An additional complication for fans is that the team are controlled by a large investment group, the ownership group, whose equity holdings, as per sources and its own published balance sheets, include a stake in a private prison company that runs detention centers. The group's leadership has stated many times that it aims to remain neutral of politics, but its detractors say the inaction – and the financial stake – are their own type of acquiescence to current agendas.

All of that add up to considerable mixed feelings among Latino fans in especial – feelings that surfaced even in the euphoria of this season's hard-fought World Series triumph and the ensuing explosion of team pride across Los Angeles.

"Can one to support the Dodgers?" local writer Erick Galindo reflected at the start of the postseason in an elegant essay ruminating on "team loyalty in our veins, but uncertainty in our hearts". Galindo couldn't finally bring himself to view the World Series, but he still cared strongly, to the point that he decided his one-man protest must have given the team the fortune it needed to succeed.

Distinguishing the Team from the Owners

Many supporters who have Galindo's misgivings seem to have concluded that they can keep to support the team and its roster of international stars, featuring the Asian megastar Shohei Ohtani, while pouring scorn on the team's business overlords. At no place was this more evident than at the championship parade at the home venue on Monday, when the capacity crowd roared in support of the manager and his players but booed the executive and the top official of the investors.

"The executives in suits do not get to take our boys in blue from us," Molina said. "We've been with the team for more time than they have."

Historical Context and Neighborhood Impact

The problem, though, runs deeper than just the team's current owners. The agreement that brought the Brooklyn Dodgers to Los Angeles in the 1950s involved the city demolishing three working-class Hispanic communities on a hill overlooking downtown and then selling the land to the team for a small part of its market value. A track on a 2005 record that documents the story has an low-income parking attendant at the stadium stating that the house he forfeited to eviction is now third base.

A prominent commentator, possibly southern California most widely followed Mexican American columnist and media personality, sees a more troubling side to the long, dysfunctional relationship between the team and its audience.
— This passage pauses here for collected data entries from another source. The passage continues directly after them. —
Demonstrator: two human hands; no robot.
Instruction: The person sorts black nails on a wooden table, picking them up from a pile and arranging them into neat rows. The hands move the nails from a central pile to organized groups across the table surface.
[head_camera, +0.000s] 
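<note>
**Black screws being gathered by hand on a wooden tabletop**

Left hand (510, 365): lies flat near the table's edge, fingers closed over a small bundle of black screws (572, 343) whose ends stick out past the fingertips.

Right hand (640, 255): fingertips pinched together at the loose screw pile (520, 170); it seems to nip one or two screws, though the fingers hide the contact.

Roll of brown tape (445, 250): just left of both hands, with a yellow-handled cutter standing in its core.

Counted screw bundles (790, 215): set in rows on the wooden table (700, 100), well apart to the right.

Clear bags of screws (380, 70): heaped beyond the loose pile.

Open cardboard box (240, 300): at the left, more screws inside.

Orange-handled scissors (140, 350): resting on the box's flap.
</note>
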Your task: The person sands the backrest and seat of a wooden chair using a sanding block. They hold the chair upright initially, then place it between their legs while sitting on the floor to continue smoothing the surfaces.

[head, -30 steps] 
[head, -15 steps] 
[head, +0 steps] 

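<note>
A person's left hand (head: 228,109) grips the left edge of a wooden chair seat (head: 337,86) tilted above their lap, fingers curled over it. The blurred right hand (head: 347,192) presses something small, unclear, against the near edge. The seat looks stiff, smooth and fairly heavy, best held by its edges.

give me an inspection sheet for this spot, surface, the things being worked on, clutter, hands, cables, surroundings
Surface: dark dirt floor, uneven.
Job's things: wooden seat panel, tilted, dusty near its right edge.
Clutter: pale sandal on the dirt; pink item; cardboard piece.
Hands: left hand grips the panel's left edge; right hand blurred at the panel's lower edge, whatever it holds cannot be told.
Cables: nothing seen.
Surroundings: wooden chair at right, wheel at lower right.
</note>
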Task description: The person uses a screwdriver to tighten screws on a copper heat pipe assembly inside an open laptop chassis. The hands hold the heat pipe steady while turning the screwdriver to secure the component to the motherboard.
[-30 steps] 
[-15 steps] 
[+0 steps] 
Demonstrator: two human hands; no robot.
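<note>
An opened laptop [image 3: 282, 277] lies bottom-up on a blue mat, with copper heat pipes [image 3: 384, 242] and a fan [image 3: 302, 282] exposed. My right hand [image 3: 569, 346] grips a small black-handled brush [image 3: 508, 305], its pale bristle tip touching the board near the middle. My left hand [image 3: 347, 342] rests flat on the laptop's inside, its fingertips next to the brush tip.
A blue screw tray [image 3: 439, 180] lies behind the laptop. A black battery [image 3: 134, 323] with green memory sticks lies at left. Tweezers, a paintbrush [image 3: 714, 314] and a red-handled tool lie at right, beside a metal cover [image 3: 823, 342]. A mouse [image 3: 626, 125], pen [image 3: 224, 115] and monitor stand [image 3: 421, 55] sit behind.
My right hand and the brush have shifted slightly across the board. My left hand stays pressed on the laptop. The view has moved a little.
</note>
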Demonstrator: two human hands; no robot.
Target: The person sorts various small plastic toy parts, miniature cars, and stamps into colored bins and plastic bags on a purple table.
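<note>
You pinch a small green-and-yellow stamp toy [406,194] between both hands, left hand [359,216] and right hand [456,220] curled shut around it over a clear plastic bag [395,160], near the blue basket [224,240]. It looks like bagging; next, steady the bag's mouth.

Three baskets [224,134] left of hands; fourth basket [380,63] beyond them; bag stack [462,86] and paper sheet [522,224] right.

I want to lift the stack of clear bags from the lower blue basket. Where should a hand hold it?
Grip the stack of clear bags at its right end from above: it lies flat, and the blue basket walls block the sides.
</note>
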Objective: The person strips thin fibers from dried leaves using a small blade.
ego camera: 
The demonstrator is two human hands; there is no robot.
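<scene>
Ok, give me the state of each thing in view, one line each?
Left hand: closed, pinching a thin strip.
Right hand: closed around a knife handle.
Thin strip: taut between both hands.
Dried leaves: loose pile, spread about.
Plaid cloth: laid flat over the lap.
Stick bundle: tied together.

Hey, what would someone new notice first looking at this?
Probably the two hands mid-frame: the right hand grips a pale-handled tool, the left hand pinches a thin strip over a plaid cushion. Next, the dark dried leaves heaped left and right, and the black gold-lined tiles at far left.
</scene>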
He calls the team the Flamin' Hot Cheetos of baseball, "a business organization with an undue, even unhealthy devotion by numerous Latinos" that has been exploiting its fans for decades.

"They've acted around Hispanic fans while profiting from them with the other for so much time because they have been able to get away with it," Arellano wrote over the summer, when demands to avoid the team over its absence of reaction to the enforcement actions were upended by the awkward fact that turnout at home games did not dip, even at the peak of the protests when downtown LA was under to a nightly restriction.

International Players and Community Connections

Separating the squad from its business leadership is not a easy task, {

Thomas Rush
Thomas Rush

Felix is an automation engineer with over a decade of experience in designing and optimizing industrial control systems across Europe.